The Cynefin decision-making framework, in particular fail-safe probing, has been a big part of our journey at Tactiq.io. It’s how we prioritize our product roadmap, run growth experiments, and bring on contractors/freelancers. We’ve relied on it to develop the strategy for our 20x YoY growth in 2020-2021, scaling Tactiq to 180,000+ users in under 1 year.
When we’re planning and making decisions, we ask the team “what are the risks? What are the unknowns here? Could something unpredictable happen?”. We use the answers to decide on a course of action based on the framework. This practice helps us minimize risks and take safe bets as we grow, whilst still moving fast where we can.
In the Cynefin framework, there are four domains. 1 - simple, 2 - complicated, 3 - complex, and 4 - chaotic (we avoid this). We loosely categorize actions into these domains before greenlighting anything.

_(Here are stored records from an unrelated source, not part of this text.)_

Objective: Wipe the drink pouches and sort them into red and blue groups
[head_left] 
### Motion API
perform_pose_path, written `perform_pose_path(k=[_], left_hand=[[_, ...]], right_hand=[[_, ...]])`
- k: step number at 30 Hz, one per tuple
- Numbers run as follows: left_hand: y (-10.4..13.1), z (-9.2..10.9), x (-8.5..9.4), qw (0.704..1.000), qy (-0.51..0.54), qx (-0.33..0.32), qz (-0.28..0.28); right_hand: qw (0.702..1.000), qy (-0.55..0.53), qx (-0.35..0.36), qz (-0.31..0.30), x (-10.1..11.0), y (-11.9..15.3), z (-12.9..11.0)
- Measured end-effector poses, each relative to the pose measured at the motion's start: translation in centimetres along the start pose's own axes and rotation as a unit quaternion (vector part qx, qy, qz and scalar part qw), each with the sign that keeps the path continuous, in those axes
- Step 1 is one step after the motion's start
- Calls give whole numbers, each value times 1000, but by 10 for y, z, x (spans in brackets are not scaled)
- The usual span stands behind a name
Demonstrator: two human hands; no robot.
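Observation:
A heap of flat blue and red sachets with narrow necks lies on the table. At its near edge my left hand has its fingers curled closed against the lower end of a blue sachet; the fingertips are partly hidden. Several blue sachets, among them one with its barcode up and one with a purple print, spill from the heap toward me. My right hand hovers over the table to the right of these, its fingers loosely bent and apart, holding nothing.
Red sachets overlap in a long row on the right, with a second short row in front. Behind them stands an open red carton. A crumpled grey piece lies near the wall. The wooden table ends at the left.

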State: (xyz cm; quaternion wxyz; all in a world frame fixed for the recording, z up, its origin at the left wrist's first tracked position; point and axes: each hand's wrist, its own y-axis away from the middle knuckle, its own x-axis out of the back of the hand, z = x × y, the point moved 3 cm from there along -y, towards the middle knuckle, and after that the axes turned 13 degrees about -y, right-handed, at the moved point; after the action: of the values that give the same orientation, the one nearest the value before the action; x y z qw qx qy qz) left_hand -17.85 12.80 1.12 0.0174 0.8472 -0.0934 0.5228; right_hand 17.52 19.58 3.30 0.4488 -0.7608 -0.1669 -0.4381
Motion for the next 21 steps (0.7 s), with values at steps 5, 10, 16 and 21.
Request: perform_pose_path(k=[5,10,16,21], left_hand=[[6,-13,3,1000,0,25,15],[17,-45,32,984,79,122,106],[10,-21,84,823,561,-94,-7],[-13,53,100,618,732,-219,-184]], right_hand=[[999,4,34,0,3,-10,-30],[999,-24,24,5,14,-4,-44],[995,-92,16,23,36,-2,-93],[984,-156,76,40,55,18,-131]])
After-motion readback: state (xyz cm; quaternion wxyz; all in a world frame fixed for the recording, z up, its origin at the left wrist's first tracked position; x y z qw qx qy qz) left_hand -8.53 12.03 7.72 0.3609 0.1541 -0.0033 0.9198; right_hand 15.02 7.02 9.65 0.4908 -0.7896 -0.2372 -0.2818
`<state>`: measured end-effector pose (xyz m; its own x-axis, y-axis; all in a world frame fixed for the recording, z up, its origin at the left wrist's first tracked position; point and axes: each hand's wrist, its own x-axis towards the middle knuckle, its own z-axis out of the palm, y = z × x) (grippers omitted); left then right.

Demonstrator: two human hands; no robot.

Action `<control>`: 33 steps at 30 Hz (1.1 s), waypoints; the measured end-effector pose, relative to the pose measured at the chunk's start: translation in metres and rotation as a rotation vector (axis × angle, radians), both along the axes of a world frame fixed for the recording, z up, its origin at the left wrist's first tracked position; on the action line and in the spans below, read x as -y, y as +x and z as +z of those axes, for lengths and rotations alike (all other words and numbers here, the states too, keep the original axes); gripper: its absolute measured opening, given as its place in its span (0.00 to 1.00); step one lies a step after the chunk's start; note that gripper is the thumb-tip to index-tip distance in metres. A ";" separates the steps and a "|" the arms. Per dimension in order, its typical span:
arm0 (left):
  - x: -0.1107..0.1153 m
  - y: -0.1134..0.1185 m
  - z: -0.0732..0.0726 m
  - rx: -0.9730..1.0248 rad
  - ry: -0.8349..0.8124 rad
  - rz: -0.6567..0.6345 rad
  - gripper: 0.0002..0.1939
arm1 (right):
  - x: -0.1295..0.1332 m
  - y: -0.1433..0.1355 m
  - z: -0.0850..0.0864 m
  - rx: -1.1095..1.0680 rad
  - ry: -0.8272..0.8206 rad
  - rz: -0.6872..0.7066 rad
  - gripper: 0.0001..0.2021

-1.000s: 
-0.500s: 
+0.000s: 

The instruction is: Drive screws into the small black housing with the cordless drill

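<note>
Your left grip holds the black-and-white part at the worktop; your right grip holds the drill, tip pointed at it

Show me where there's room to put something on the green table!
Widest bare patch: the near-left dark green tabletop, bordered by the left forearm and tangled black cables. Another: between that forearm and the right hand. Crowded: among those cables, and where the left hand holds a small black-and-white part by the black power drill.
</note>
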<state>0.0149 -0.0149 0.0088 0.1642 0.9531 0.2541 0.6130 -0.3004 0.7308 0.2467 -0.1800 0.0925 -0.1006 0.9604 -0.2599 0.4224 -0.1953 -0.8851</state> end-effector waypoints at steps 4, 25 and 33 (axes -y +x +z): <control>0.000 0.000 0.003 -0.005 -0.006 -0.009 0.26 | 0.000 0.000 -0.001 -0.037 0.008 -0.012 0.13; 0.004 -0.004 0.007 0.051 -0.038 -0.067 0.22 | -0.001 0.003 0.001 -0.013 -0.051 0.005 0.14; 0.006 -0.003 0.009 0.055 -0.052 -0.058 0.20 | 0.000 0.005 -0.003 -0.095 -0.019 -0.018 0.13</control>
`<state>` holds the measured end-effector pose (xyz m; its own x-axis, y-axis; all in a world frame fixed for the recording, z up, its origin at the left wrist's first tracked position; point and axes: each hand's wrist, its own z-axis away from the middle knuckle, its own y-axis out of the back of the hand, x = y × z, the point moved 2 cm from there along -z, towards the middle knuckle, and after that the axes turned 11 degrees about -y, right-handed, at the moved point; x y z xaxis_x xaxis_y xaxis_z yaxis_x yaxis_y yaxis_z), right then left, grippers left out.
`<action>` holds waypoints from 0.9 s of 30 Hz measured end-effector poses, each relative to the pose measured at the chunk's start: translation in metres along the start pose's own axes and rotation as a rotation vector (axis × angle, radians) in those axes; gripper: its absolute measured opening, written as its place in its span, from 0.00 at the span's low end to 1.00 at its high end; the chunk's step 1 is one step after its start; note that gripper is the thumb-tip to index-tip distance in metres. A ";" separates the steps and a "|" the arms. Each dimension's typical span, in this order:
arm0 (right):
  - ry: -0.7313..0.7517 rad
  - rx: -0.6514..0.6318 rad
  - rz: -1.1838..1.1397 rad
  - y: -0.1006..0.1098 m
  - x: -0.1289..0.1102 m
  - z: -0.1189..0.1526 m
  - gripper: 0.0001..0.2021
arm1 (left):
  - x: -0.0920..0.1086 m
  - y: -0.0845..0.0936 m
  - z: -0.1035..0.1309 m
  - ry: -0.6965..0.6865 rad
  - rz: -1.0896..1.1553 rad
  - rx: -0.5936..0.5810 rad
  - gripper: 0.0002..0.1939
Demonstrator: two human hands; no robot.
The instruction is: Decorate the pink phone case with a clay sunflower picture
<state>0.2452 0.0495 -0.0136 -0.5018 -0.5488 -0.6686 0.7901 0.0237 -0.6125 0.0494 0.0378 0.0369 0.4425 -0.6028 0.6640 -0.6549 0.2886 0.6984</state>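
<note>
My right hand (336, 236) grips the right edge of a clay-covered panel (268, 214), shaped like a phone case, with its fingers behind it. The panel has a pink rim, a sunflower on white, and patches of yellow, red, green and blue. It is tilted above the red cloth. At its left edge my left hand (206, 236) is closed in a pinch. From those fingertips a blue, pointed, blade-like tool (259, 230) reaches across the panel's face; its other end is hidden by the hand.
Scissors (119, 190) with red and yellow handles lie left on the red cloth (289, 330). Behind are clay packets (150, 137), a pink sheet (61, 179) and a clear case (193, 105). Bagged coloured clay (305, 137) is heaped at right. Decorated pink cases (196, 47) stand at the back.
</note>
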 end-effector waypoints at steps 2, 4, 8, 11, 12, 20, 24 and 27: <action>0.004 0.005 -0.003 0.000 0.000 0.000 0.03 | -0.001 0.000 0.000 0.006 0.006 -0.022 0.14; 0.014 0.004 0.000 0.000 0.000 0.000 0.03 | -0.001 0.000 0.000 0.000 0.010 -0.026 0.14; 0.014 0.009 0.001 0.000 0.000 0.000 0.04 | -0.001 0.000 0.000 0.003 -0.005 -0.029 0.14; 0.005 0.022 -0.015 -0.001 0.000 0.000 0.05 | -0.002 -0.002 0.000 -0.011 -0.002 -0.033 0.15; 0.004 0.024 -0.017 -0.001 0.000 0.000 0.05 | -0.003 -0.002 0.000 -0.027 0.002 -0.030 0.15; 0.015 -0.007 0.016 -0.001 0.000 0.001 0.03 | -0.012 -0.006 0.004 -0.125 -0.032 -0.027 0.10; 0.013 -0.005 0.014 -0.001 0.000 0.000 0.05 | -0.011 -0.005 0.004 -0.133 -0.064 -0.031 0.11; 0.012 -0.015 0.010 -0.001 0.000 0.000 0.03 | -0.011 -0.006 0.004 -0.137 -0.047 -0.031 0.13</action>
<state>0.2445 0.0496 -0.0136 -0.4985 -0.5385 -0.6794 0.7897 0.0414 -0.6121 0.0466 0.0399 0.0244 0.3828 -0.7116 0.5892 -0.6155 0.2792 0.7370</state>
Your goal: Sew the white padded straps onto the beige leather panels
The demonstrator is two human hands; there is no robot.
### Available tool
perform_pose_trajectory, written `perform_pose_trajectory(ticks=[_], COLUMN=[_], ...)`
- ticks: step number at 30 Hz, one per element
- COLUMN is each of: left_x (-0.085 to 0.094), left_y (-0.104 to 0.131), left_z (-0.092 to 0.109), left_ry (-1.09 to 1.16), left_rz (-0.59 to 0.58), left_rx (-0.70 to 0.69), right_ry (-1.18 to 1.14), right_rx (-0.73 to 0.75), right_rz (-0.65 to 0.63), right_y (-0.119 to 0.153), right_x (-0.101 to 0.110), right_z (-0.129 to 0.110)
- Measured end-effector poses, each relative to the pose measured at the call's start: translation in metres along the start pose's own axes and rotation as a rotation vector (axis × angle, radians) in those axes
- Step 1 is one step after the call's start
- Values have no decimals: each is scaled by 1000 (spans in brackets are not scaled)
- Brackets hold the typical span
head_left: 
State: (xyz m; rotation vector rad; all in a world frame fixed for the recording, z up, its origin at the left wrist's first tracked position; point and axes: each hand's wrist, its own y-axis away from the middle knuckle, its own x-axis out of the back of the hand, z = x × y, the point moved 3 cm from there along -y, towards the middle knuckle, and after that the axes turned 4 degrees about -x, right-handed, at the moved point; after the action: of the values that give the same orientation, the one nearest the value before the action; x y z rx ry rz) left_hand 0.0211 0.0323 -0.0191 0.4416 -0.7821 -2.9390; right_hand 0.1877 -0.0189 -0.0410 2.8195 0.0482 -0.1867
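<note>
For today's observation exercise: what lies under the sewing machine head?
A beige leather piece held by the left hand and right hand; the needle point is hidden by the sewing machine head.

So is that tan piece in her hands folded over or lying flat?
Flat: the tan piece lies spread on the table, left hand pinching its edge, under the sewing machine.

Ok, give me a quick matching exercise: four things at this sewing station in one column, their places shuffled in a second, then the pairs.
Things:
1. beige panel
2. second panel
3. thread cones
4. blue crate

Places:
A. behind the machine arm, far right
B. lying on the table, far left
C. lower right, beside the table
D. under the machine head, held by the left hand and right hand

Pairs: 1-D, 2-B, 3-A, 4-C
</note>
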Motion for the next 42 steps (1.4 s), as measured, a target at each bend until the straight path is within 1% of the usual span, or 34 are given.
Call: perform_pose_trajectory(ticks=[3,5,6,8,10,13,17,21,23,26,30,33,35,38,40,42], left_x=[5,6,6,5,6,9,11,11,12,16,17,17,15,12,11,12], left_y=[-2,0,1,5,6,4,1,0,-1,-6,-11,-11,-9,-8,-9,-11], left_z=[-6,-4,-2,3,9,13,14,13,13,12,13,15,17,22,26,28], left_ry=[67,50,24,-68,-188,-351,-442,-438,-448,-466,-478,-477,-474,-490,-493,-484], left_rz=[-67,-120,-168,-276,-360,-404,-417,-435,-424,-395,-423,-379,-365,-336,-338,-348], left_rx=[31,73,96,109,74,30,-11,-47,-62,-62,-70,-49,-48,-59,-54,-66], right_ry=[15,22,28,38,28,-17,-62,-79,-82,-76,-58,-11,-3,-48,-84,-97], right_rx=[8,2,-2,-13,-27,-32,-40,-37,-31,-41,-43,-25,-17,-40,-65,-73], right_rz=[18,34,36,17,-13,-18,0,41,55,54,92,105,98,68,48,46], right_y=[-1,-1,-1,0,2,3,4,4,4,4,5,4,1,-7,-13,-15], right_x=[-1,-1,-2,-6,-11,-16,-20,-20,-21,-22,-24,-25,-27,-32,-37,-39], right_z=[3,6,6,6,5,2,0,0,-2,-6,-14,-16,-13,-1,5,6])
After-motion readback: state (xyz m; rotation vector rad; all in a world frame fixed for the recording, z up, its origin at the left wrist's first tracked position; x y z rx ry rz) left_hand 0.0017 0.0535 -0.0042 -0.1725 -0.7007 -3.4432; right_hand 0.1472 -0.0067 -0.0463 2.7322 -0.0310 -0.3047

Simple startup decisions are where there is a clear expected outcome from the action with little chance of a costly surprise. For example, choosing to spend $50 on Facebook ads to test cost-per-click for Tactiq in a specific geography. We knew what outcomes to expect. It’s a simple decision where founders can apply best practices and standard procedures with expected outcomes.
Complicated startup decisions are where you need expertise or analysis to understand the cause and effect. The design of Tactiq’s data storage model, for example. Data security and storage are complicated with many interrelated processes. Luckily for us, our CTO Alex is an expert in data security and understands data storage implications. When complicated decisions come up, we logic-check them with a domain expert (internal or external) before doing anything.
Lastly, there is the complex domain. These are the decisions involving unknown unknowns - things you can’t predict that could damage your start-up. For us, new acquisition strategies (like TikTok), changing onboarding email flows for thousands of new users, and setting a Zoom integration live are all complex-domain decisions. All of them have unforeseeable reactions that pose risks if not tested for.
For these decisions, we rely on safe-fail probes.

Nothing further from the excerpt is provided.